> _Exercise brief_: For this task, copy all of the data below exactly and skip the pictures.

> _Extracted material_:
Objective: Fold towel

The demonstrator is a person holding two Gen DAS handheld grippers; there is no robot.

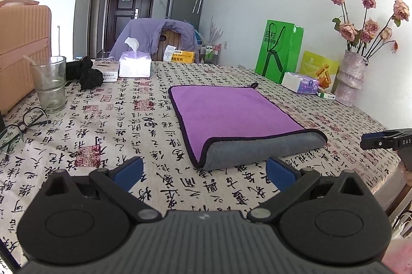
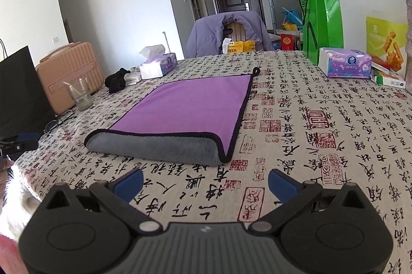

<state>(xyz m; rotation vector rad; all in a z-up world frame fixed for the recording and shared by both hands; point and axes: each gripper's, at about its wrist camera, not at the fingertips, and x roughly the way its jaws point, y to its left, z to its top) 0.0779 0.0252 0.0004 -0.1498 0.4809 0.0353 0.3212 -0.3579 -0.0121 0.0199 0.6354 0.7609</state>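
Observation:
A purple towel [image 1: 231, 114] with a grey underside and black trim lies folded on the calligraphy tablecloth [image 1: 108, 135]; its rolled grey fold faces me. It also shows in the right wrist view [image 2: 190, 106]. My left gripper [image 1: 204, 172] is open and empty, just in front of the towel's near left corner. My right gripper [image 2: 205, 183] is open and empty, a little short of the towel's near right corner. The right gripper also shows at the right edge of the left wrist view [image 1: 386, 138].
A glass [image 1: 50, 83], eyeglasses [image 1: 23, 127], black cloth [image 1: 87, 74] and tissue box [image 1: 135, 64] stand at the left. A green bag [image 1: 279, 51], tissue pack [image 1: 301, 83] and flower vase [image 1: 351, 78] stand at the right. A draped chair [image 2: 229, 32] is behind the table.

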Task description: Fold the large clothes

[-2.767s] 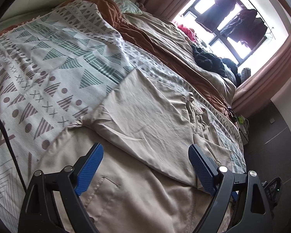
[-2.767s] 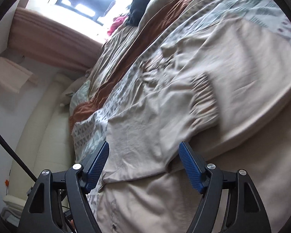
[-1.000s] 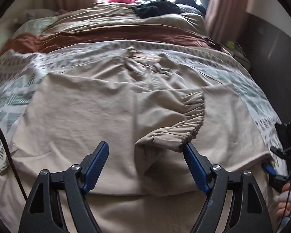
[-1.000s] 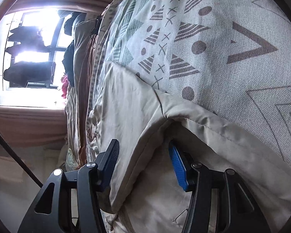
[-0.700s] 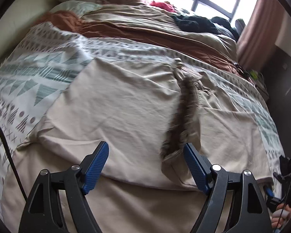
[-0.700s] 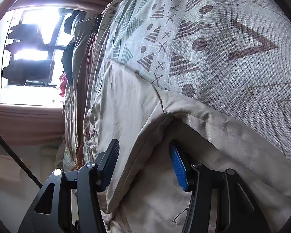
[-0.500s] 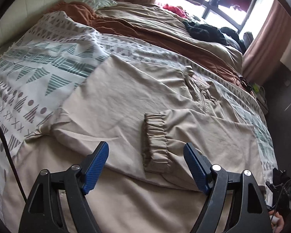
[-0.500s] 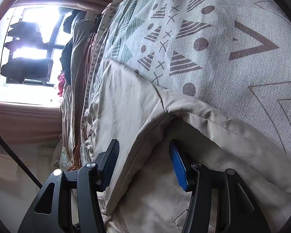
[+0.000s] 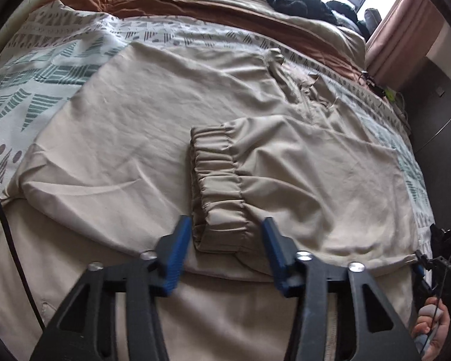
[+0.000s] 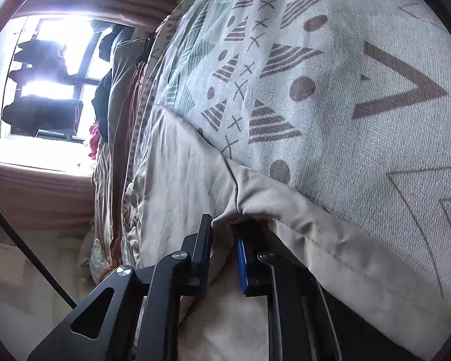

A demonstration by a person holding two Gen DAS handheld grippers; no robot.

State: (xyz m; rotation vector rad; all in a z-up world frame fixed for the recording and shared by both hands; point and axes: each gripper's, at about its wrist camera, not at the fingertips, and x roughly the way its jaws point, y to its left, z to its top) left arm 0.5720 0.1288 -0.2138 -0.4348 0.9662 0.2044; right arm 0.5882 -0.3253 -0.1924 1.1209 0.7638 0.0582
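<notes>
— What is hard to see here?

— The right gripper (image 10: 224, 240) hides in cloth. Its jaws have just been closing, and now they pinch a fold of the beige jacket (image 9: 153, 126) at its edge. The person's hand (image 9: 433, 331) is cut off at the corner.

— And the left gripper (image 9: 227, 234)?

— Its jaws have just been closing too. They are partly open, one on each side of the sleeve cuff (image 9: 216, 174), not squeezing it.

— Where is the jacket?

— Spread flat on the bed, on a patterned blanket (image 9: 39, 69). Past it lie a brown cover (image 9: 195, 6) and dark clothes (image 9: 297, 3), near a bright window (image 10: 45, 60) with pink curtains (image 9: 403, 21).
</notes>
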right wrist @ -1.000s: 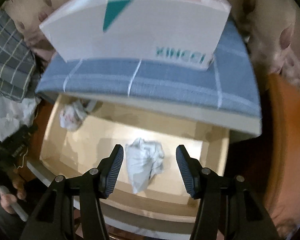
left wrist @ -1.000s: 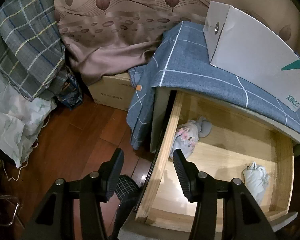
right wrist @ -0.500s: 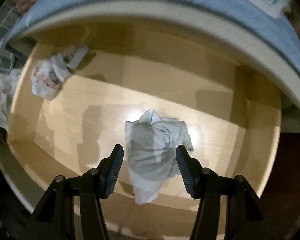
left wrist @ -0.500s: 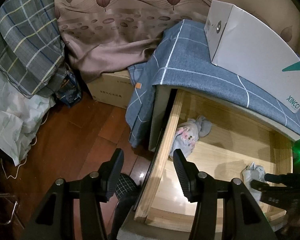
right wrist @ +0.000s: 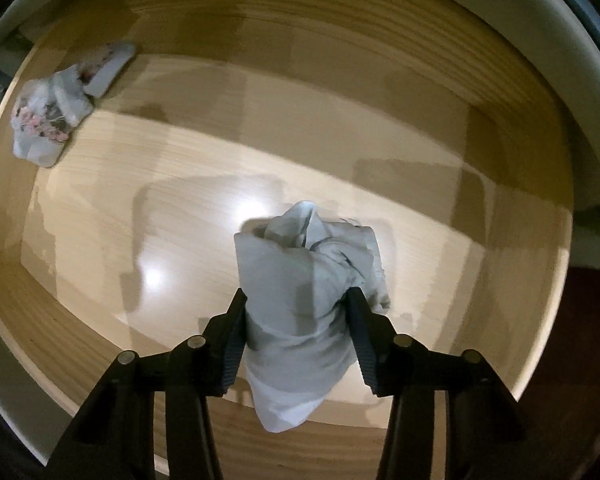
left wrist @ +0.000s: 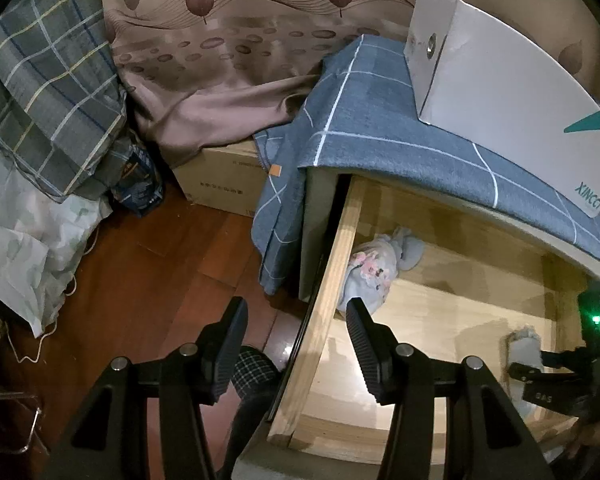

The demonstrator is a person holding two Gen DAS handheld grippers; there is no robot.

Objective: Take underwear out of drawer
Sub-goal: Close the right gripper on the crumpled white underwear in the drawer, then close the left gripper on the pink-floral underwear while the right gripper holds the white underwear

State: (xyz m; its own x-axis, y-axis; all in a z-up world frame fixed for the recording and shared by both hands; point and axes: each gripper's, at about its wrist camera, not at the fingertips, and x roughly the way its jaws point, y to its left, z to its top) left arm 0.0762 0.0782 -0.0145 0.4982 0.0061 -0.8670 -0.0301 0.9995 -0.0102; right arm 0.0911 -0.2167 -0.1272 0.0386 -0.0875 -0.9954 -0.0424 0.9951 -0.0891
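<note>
Drawer (right wrist: pixel 100 340): pale wood, pulled open from a cabinet; holds two bundles of underwear.

White underwear (right wrist: pixel 300 300): crumpled roll, toward the front right of the drawer floor. Between the fingers of the right gripper (right wrist: pixel 296 320), both pads pressed against its sides; cloth bulges above and hangs below the pads. Whether it rests on the drawer floor or is lifted cannot be told. In the left wrist view the same bundle (left wrist: pixel 524 346) shows at the drawer's right side with the right gripper (left wrist: pixel 534 364) on it.

Floral underwear (right wrist: pixel 48 124): pale with pink print, lying in the back left corner of the drawer, against the left wall, well apart from the white bundle. Also seen in the left wrist view (left wrist: pixel 372 272).

Left gripper (left wrist: pixel 296 336): jaws apart, holding nothing; it hovers above the drawer's left wall (left wrist: pixel 336 280), one finger over the floor (left wrist: pixel 140 280), the other over the drawer.

Blue cloth (left wrist: pixel 380 120): checked, draped over the cabinet top and down its left side.

White box (left wrist: pixel 508 92): stands on the blue cloth, green mark and lettering near its right end.

Cardboard box (left wrist: pixel 224 180): on the floor beside the cabinet, under a brown leaf-print curtain (left wrist: pixel 240 60).

Plaid bedding (left wrist: pixel 40 92): piled at the far left.
</note>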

> _Task solution_:
Objective: Fold towel

The demonstrator is a person holding two Gen DAS handheld grippers; there is no robot.


<state>(xyz m; rotation vector rad; all in a z-up world frame fixed for the recording and shared by both hands; point and axes: each gripper's, at about its wrist camera, not at the fingertips, and x roughly the way its jaws point, y to its left, z to its top) 0.0779 0.0252 0.0004 -0.1498 0.4809 0.0353 0.3212 -0.3579 -0.0121 0.0199 0.6354 0.7609</state>
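Observation:
A purple towel [image 1: 231, 114] with a grey underside and black trim lies folded on the calligraphy tablecloth [image 1: 108, 135]; its rolled grey fold faces me. It also shows in the right wrist view [image 2: 190, 106]. My left gripper [image 1: 204, 172] is open and empty, just in front of the towel's near left corner. My right gripper [image 2: 205, 183] is open and empty, a little short of the towel's near right corner. The right gripper also shows at the right edge of the left wrist view [image 1: 386, 138].
A glass [image 1: 50, 83], eyeglasses [image 1: 23, 127], black cloth [image 1: 87, 74] and tissue box [image 1: 135, 64] stand at the left. A green bag [image 1: 279, 51], tissue pack [image 1: 301, 83] and flower vase [image 1: 351, 78] stand at the right. A draped chair [image 2: 229, 32] is behind the table.
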
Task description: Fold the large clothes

[-2.767s] 
[-2.767s] 
[-1.000s] 
[-1.000s] 
[-0.700s] 
[-0.700s] 
[-0.500s] 
[-0.500s] 
[+0.000s] 
[+0.000s] 

A demonstration by a person holding two Gen DAS handheld grippers; no robot.

State: (xyz m; rotation vector rad; all in a z-up world frame fixed for the recording and shared by both hands; point and axes: each gripper's, at about its wrist camera, not at the fingertips, and x roughly the way its jaws point, y to its left, z to its top) left arm 0.5720 0.1288 -0.2138 -0.4348 0.9662 0.2044; right arm 0.5882 -0.3253 -0.1924 1.1209 0.7638 0.0582
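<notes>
— What is hard to see here?

— The right gripper (image 10: 224, 240) hides in cloth. Its jaws have just been closing, and now they pinch a fold of the beige jacket (image 9: 153, 126) at its edge. The person's hand (image 9: 433, 331) is cut off at the corner.

— And the left gripper (image 9: 227, 234)?

— Its jaws have just been closing too. They are partly open, one on each side of the sleeve cuff (image 9: 216, 174), not squeezing it.

— Where is the jacket?

— Spread flat on the bed, on a patterned blanket (image 9: 39, 69). Past it lie a brown cover (image 9: 195, 6) and dark clothes (image 9: 297, 3), near a bright window (image 10: 45, 60) with pink curtains (image 9: 403, 21).
</notes>
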right wrist @ -1.000s: 
left wrist @ -1.000s: 
right wrist @ -0.500s: 
left wrist @ -0.500s: 
right wrist @ +0.000s: 
left wrist @ +0.000s: 

The demonstrator is a person holding two Gen DAS handheld grippers; there is no robot.

Objective: Take underwear out of drawer
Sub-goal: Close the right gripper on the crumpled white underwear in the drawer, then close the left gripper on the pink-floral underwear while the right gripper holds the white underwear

State: (xyz m; its own x-axis, y-axis; all in a z-up world frame fixed for the recording and shared by both hands; point and axes: each gripper's, at about its wrist camera, not at the fingertips, and x roughly the way its jaws point, y to its left, z to its top) left arm 0.0762 0.0782 -0.0145 0.4982 0.0061 -0.8670 -0.0301 0.9995 -0.0102; right arm 0.0911 -0.2167 -0.1272 0.0386 -0.0875 -0.9954 -0.0424 0.9951 -0.0891
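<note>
Drawer (right wrist: pixel 100 340): pale wood, pulled open from a cabinet; holds two bundles of underwear.

White underwear (right wrist: pixel 300 300): crumpled roll, toward the front right of the drawer floor. Between the fingers of the right gripper (right wrist: pixel 296 320), both pads pressed against its sides; cloth bulges above and hangs below the pads. Whether it rests on the drawer floor or is lifted cannot be told. In the left wrist view the same bundle (left wrist: pixel 524 346) shows at the drawer's right side with the right gripper (left wrist: pixel 534 364) on it.

Floral underwear (right wrist: pixel 48 124): pale with pink print, lying in the back left corner of the drawer, against the left wall, well apart from the white bundle. Also seen in the left wrist view (left wrist: pixel 372 272).

Left gripper (left wrist: pixel 296 336): jaws apart, holding nothing; it hovers above the drawer's left wall (left wrist: pixel 336 280), one finger over the floor (left wrist: pixel 140 280), the other over the drawer.

Blue cloth (left wrist: pixel 380 120): checked, draped over the cabinet top and down its left side.

White box (left wrist: pixel 508 92): stands on the blue cloth, green mark and lettering near its right end.

Cardboard box (left wrist: pixel 224 180): on the floor beside the cabinet, under a brown leaf-print curtain (left wrist: pixel 240 60).

Plaid bedding (left wrist: pixel 40 92): piled at the far left.
</note>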

Nothing else goes in the answer.